Simone Kermes

Was macht die Sopranistin nach dem Frühstück?

Simone Kermes als Fiordiligi in einer Szene aus Mozarts "Così fan tutte", 2013 in Moskau.
Simone Kermes als Fiordiligi in einer Szene aus Mozarts "Così fan tutte", 2013 in Moskau. © picture alliance / dpa / Vladimir Fedorenko
Von Claudia Dasche · 03.07.2015
Sie rockt mit Stimme und Temperament die Bühnen der Welt. An einem Tag im Mai sang die Starsopranistin Simone Kermes dann bei der Eröffnungsgala der diesjährigen Dresdner Musikfestspiele. Doch was hat sie eigentlich vor dem Konzert gemacht?
Kurze Vorausschau, so endet erwartungsgemäß der Tag unmittelbar nach einem Konzert der gebürtigen Leipzigerin Simone Kermes, wenn sie von der Bühne geht.
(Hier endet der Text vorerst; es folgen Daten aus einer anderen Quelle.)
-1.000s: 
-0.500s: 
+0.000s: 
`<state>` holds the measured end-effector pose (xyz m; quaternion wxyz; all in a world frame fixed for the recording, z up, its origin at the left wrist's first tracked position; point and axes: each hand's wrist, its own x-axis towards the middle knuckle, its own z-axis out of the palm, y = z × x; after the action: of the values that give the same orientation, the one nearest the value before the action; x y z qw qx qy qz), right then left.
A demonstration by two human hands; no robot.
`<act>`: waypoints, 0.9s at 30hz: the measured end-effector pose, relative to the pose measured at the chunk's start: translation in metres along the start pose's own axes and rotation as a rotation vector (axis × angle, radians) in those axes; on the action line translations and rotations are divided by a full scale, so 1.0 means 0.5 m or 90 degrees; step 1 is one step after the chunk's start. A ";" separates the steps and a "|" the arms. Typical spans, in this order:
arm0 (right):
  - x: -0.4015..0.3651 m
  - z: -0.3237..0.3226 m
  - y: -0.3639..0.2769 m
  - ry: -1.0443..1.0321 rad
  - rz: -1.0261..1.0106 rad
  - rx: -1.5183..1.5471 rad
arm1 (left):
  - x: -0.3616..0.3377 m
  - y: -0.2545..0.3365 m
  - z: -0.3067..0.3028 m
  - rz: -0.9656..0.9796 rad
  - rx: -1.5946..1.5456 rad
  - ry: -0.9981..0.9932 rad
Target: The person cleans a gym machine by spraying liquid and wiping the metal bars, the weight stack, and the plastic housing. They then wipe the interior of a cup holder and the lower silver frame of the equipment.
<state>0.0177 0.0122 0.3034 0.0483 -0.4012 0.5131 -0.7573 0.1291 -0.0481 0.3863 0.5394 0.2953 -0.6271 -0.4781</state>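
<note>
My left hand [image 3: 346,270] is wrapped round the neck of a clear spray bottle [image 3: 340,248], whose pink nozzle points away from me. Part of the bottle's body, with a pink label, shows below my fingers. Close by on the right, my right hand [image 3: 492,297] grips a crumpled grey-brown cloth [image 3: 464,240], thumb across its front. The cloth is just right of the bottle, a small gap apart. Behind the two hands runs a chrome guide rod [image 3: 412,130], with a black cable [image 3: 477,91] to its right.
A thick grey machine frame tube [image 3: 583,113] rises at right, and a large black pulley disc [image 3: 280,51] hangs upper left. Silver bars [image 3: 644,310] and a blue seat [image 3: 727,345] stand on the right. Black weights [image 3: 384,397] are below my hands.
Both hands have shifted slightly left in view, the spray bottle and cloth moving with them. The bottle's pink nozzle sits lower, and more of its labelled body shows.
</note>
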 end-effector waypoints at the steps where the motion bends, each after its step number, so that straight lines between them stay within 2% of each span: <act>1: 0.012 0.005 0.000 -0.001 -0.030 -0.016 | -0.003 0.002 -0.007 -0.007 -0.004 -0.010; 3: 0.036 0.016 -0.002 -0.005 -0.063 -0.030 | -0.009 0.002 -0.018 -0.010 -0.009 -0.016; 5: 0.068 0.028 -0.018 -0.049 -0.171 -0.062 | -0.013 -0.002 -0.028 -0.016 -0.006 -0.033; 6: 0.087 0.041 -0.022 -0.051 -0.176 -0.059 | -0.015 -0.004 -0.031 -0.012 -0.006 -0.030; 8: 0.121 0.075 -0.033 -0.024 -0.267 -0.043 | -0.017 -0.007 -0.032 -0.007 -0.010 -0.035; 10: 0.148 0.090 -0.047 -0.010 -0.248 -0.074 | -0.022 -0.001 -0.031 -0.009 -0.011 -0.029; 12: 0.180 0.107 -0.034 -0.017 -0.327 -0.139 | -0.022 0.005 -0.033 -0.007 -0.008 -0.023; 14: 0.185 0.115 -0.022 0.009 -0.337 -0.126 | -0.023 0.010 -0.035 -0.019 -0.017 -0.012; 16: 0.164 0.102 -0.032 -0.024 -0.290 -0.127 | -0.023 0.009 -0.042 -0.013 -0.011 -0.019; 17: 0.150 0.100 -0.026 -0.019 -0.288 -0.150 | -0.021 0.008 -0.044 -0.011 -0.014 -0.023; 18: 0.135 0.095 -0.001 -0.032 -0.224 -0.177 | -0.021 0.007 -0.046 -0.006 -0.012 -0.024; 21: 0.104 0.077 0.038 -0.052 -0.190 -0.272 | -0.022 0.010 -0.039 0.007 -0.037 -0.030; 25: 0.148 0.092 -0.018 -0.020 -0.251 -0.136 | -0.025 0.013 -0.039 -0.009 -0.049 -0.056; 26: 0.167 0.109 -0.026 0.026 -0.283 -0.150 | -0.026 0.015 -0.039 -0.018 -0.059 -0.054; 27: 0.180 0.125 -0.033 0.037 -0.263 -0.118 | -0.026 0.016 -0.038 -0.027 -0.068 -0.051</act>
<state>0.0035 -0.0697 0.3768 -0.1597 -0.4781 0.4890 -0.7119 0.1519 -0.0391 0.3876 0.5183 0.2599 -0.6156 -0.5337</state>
Jetzt aber die Rückschau, in diesem Fall schon zum Tag vor dem Tag des Konzerts.
13.Mai, 16.15 Uhr: Simone Kermes hat bereits eine intensive Klavierprobe mit dem englischen Dirigenten des Festspielorchesters Ivor Bolten absolviert ; beide Künstler kennen sich schon von Produktionen in New York und beide haben auch im Fünf-Sterne-Hotel QF gleich neben der Frauenkirche Quartier bezogen. Mein Treffpunkt, denn um 17.00 Uhr steht die Orchesterprobe an. Ich bin mit ihr und Annerose Schröder, der Leiterin Produktions-Management der Dresdner Festspiele,verabredet. Die Damen sind pünktlich, gut drauf und sichtlich vertraut miteinander.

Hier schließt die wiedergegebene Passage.